> Exercise details:
Your task is to gather the lines below that hold the string "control".

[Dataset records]
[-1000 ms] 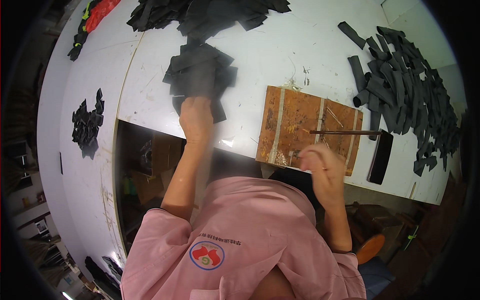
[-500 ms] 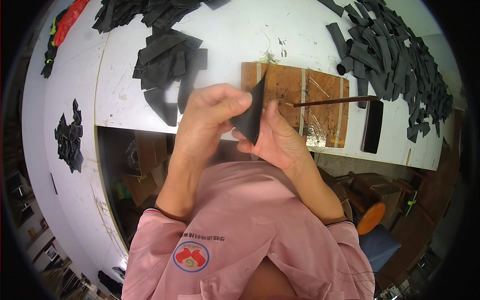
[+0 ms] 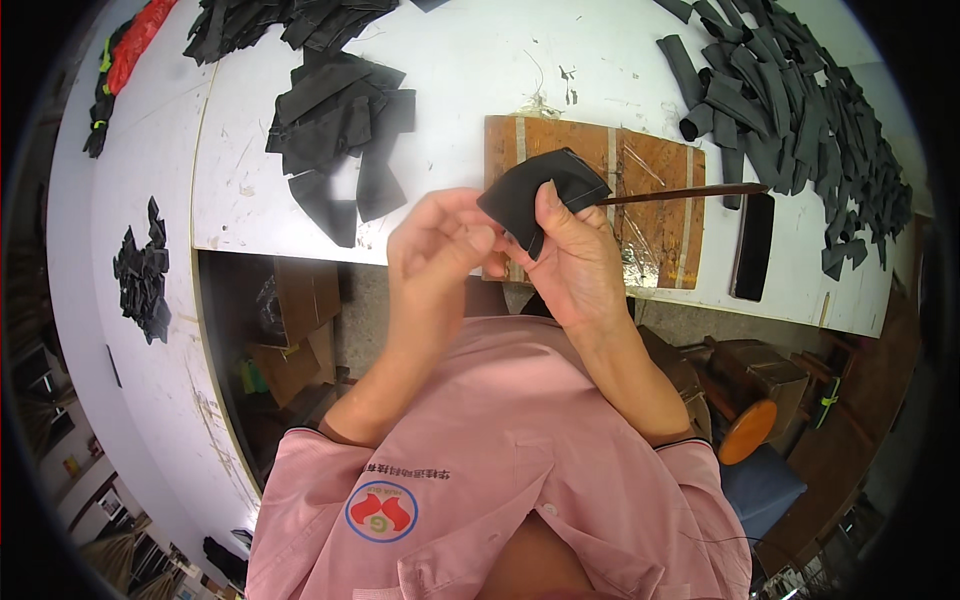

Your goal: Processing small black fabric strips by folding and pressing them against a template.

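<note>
My right hand (image 3: 575,255) grips a black fabric piece (image 3: 545,195), its thumb pressed on top and its fingers underneath. The piece is folded, with a stitched line along its right edge and a corner hanging down toward the palm. My left hand (image 3: 440,240) is closed beside the fabric's left corner, thumb against curled fingers; what it pinches, if anything, is hidden. Beyond both hands lies a worn brown board (image 3: 660,160) with pale tape strips. A thin brown stick (image 3: 690,193) crosses the board, its left end hidden behind the fabric and right hand.
Black fabric strips (image 3: 345,120) lie piled at the left, with another heap of strips (image 3: 770,90) at the far right. A dark flat slab (image 3: 752,245) rests right of the board. Small black scraps (image 3: 143,275) lie on the left table. Cardboard boxes (image 3: 305,300) stand underneath.
The black fabric piece has turned from edge-on to flatter and shifted right. My right thumb now lies over it. My left hand has come off its upper part and drawn back to its left side.
</note>
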Tool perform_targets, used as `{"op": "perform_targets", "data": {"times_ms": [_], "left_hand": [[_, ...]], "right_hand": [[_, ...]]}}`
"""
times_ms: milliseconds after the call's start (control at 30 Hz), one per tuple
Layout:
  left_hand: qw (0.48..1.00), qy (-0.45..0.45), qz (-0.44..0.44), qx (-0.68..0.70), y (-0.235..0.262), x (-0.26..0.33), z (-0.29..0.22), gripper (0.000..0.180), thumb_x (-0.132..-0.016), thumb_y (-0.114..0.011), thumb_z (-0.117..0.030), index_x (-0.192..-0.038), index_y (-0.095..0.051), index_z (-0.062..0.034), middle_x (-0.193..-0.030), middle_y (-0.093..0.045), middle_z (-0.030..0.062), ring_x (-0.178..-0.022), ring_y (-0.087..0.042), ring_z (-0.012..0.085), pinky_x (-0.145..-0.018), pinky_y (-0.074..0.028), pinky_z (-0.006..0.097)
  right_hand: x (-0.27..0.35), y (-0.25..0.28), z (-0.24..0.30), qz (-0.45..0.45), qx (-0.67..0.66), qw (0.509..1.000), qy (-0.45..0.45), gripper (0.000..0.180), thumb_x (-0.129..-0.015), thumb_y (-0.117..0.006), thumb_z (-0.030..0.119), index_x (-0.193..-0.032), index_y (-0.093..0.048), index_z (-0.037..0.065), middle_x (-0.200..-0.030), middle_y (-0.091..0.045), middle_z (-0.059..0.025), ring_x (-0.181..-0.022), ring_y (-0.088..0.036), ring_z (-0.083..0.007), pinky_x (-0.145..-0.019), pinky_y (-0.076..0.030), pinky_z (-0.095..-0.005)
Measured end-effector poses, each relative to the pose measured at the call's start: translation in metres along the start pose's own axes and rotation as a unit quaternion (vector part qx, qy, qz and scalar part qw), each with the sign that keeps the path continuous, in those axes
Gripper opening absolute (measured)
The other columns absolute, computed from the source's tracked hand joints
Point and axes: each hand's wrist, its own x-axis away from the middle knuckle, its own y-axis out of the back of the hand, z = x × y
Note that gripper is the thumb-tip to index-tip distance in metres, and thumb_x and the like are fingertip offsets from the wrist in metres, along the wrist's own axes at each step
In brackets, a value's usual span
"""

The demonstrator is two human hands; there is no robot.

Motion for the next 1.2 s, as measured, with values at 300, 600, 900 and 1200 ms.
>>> {"op": "perform_targets", "data": {"times_ms": [300, 600, 900, 1200], "left_hand": [[0.999, 0.019, 0.028, -0.006, 0.002, 0.0, 0.005, 0.015, -0.077, -0.055, -0.003, -0.091, -0.054, 0.0038, -0.078, -0.059, 0.0108, -0.063, -0.058, 0.0155, -0.057, -0.048, 0.025], [0.998, 0.018, -0.008, -0.063, 0.005, -0.006, 0.0, 0.005, -0.078, -0.058, -0.002, -0.081, -0.058, 0.0022, -0.068, -0.06, 0.0096, -0.056, -0.057, 0.013, -0.051, -0.047, 0.022], [0.997, -0.016, 0.011, -0.072, 0.013, -0.011, -0.002, 0.005, -0.074, -0.062, -0.001, -0.078, -0.06, 0.001, -0.065, -0.059, 0.0081, -0.056, -0.056, 0.0119, -0.051, -0.044, 0.02], [0.915, -0.124, 0.041, -0.383, -0.009, -0.003, -0.012, 0.005, -0.073, -0.06, 0.002, -0.078, -0.057, 0.0022, -0.065, -0.057, 0.0017, -0.058, -0.05, 0.0039, -0.053, -0.042, 0.017]], "right_hand": [[-0.001, 0.005, -0.004, 0.004, 0.019, 1.0, 0.009, 0.016, -0.084, -0.054, 0.022, -0.09, -0.056, 0.007, -0.081, -0.059, -0.0028, -0.071, -0.055, -0.0098, -0.058, -0.044, -0.0232], [-0.001, -0.002, -0.006, -0.026, 0.005, 1.0, 0.017, 0.021, -0.085, -0.052, 0.024, -0.082, -0.054, 0.004, -0.071, -0.056, -0.0045, -0.057, -0.047, -0.0103, -0.049, -0.036, -0.0209], [0.005, 0.025, 0.016, -0.008, 0.566, 0.823, -0.051, 0.029, -0.078, -0.061, 0.025, -0.084, -0.053, -0.002, -0.072, -0.055, -0.0092, -0.057, -0.047, -0.014, -0.05, -0.037, -0.026], [0.01, -0.002, 0.024, 0.058, 0.577, 0.75, 0.318, 0.012, -0.068, -0.064, 0.002, -0.078, -0.058, -0.001, -0.07, -0.053, -0.0087, -0.055, -0.053, -0.0188, -0.049, -0.041, -0.027]]}}
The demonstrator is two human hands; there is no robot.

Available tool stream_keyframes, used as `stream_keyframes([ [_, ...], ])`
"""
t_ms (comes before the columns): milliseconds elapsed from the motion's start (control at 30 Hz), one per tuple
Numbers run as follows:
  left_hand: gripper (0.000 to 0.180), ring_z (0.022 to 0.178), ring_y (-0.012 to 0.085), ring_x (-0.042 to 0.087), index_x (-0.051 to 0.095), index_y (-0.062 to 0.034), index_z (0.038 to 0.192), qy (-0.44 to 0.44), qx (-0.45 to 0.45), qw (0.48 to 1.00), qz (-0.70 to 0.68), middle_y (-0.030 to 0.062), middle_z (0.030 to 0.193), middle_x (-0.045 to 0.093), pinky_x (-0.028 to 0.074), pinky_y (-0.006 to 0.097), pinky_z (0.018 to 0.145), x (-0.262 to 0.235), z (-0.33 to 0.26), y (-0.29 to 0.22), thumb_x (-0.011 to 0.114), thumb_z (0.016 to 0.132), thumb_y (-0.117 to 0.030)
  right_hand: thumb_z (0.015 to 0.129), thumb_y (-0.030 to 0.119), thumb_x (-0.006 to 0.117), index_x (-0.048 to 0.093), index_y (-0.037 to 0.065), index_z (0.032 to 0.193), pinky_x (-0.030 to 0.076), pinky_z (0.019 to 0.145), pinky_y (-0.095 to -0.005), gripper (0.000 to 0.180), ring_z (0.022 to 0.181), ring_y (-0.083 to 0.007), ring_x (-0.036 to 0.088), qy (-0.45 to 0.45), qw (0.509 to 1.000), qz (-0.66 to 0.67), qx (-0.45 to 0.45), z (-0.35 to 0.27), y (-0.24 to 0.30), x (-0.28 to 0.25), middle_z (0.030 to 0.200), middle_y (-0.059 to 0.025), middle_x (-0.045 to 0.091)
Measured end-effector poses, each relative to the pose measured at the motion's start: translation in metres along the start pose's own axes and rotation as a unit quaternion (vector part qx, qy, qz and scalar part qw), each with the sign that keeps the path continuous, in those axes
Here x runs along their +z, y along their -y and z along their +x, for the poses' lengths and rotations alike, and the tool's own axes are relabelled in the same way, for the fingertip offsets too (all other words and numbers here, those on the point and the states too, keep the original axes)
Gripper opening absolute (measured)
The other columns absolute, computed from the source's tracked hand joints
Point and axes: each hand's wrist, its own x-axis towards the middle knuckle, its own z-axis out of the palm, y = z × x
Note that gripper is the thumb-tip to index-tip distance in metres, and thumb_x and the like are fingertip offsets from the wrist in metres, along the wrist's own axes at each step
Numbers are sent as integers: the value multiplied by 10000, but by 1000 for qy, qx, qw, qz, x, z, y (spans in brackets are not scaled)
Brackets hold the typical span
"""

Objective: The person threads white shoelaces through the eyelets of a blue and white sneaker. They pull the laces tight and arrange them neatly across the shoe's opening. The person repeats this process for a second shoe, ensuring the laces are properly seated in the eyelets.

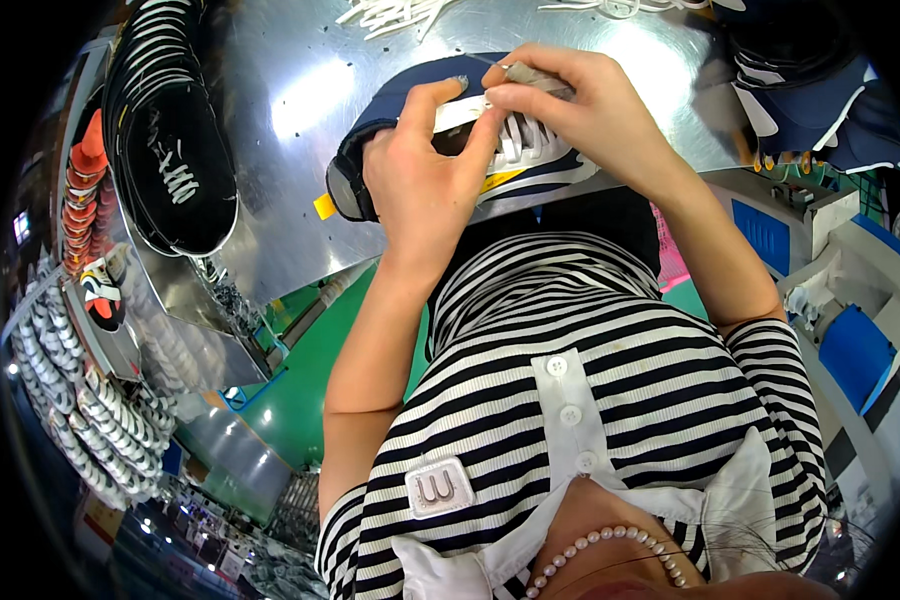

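On the metal table in front of me lies a navy shoe upper (400,88) with white laces (528,140) across its front and a yellow tab at its left end. My left hand (420,175) grips the upper, its thumb and forefinger curled along a white strip (457,113) at the opening. Touching my left thumb, my right hand (595,105) pinches at the lace. It also holds a thin tool with a grey wrapped handle (538,78), whose slim metal tip points left. The exact contact between fingertips and lace is partly hidden.
A long stack of black shoe uppers (175,170) stands along the left of the table (280,210). Loose white laces (395,14) lie at the far edge. Navy uppers (805,115) are piled at the right. White and orange shoe parts hang at the far left.
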Motion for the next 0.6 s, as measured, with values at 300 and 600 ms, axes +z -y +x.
stream_keyframes([
  [300, 299, 531, 290, 613, 681, -86, 978, -70, 42, 997, -4, 91, 645, 670, 475, 366, 598, 7, -1, 5, 791, 753, -249, 936, 205, 610, 590, 37, 986, 481, 612, -329, 177, 676, -232, 636, 14, 985, -159, -67, -24, 2, -17, 742, -94, 656],
  [600, 279, 589, 196, 634, 650, -31, 1083, -13, 34, 999, -10, 99, 693, 681, 482, 299, 584, 0, -13, -5, 703, 816, -90, 917, 187, 602, 545, 39, 908, 469, 574, -410, 159, 654, -305, 641, 88, 934, -323, -123, 3, 7, 0, 703, -106, 649],
])
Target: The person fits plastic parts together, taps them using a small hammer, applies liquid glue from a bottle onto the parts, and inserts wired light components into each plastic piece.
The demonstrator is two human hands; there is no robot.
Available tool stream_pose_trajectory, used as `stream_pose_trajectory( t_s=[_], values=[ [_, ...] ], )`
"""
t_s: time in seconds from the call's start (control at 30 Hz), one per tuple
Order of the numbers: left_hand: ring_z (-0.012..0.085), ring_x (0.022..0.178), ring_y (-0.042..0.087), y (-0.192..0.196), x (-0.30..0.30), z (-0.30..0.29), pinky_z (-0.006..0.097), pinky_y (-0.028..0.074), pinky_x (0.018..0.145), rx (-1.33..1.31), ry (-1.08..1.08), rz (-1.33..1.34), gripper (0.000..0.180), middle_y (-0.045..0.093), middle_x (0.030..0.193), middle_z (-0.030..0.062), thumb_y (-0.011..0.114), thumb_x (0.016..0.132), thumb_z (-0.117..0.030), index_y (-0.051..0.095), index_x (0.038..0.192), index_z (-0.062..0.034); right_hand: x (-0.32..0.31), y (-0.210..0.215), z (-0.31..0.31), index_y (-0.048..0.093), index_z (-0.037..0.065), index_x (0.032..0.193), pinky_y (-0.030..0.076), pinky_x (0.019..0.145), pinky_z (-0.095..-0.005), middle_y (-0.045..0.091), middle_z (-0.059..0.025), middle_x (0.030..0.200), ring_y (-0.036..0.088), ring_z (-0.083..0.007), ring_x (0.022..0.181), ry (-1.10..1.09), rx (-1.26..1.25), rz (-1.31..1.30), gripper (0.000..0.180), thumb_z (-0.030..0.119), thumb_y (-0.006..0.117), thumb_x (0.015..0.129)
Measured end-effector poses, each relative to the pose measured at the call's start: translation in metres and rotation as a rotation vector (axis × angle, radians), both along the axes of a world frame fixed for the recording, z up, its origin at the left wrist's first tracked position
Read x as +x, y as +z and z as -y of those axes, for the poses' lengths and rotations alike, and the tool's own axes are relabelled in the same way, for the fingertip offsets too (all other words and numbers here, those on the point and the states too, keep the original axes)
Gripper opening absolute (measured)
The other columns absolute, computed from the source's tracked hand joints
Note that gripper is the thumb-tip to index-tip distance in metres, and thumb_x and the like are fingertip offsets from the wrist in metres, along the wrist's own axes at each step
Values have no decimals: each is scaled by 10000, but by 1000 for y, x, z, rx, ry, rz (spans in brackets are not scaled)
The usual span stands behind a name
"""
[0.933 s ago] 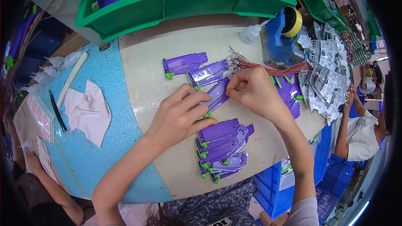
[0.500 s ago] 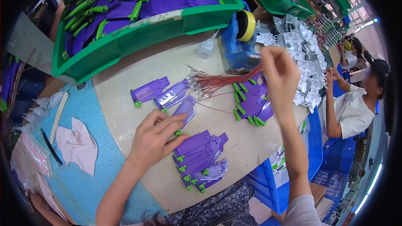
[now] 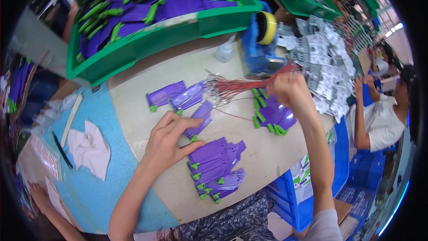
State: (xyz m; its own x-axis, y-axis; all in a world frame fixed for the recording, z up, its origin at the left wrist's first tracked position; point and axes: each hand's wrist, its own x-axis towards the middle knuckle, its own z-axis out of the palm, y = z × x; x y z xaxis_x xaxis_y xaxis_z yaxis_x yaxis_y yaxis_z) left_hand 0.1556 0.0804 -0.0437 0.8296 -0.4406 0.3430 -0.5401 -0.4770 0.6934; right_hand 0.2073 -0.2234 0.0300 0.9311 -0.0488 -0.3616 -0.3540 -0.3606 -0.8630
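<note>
We rest our left hand (image 3: 167,145) flat on the bench (image 3: 147,85), fingers spread and open, with the fingertips pressing on one purple sleeve with a green tip (image 3: 199,119). This sleeve lies near the middle of the bench top, tilted, just beside two more purple sleeves (image 3: 178,97) that lie side by side toward the far left part of the bench.

Our right hand (image 3: 290,90) is raised at the far right part of the bench. It is closed around one end of a bundle of red wires (image 3: 236,87). The bundle runs leftward from the hand, and its loose ends fan out above the bench near the two sleeves.

Below the right hand lies a small cluster of purple sleeves (image 3: 273,116) with green tips pointing left. Near the front edge of the bench, just right of our left hand, sits a larger stack of purple sleeves (image 3: 216,163), its green tips toward the front left.

Along the far edge stands a green bin (image 3: 178,29) filled with purple and green parts. To its right we see a blue tape dispenser (image 3: 261,44) holding a yellow roll, and a heap of grey packets (image 3: 321,58) at the far right corner. A white cloth (image 3: 91,148) and a black pen (image 3: 61,150) lie on the blue mat (image 3: 96,196) at the left. Another person in a white top (image 3: 379,120) sits beyond the right edge.
</note>
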Motion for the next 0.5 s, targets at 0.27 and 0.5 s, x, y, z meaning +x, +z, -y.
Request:
stream_pose_trajectory(
  t_s=[0.27,0.5],
  values=[
    [258,924,583,-6,-1,7,362,509,836,-55,15,-122,764,712,1103,37,843,675,-169,486,1342,-61,-54,-49,-82,718,47,1161,379,541,-244,638,-12,750,476,-72,606,512,330,47,256,192,622,973],
    [255,891,611,-16,-10,6,358,539,752,-83,64,124,503,646,1040,76,811,677,-156,609,1124,-44,-52,-50,-91,685,10,1190,389,478,-298,601,-107,666,499,-135,507,585,-25,219,286,103,628,926]
  ],
)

> Solution for this exercise:
times_ms: milliseconds after the call's start (control at 30 Hz), one per tuple
t_ms (comes before the columns): milliseconds elapsed from the motion's start (control at 30 Hz), one per tuple
t_s: time in seconds from the call's start (control at 30 Hz), one per tuple

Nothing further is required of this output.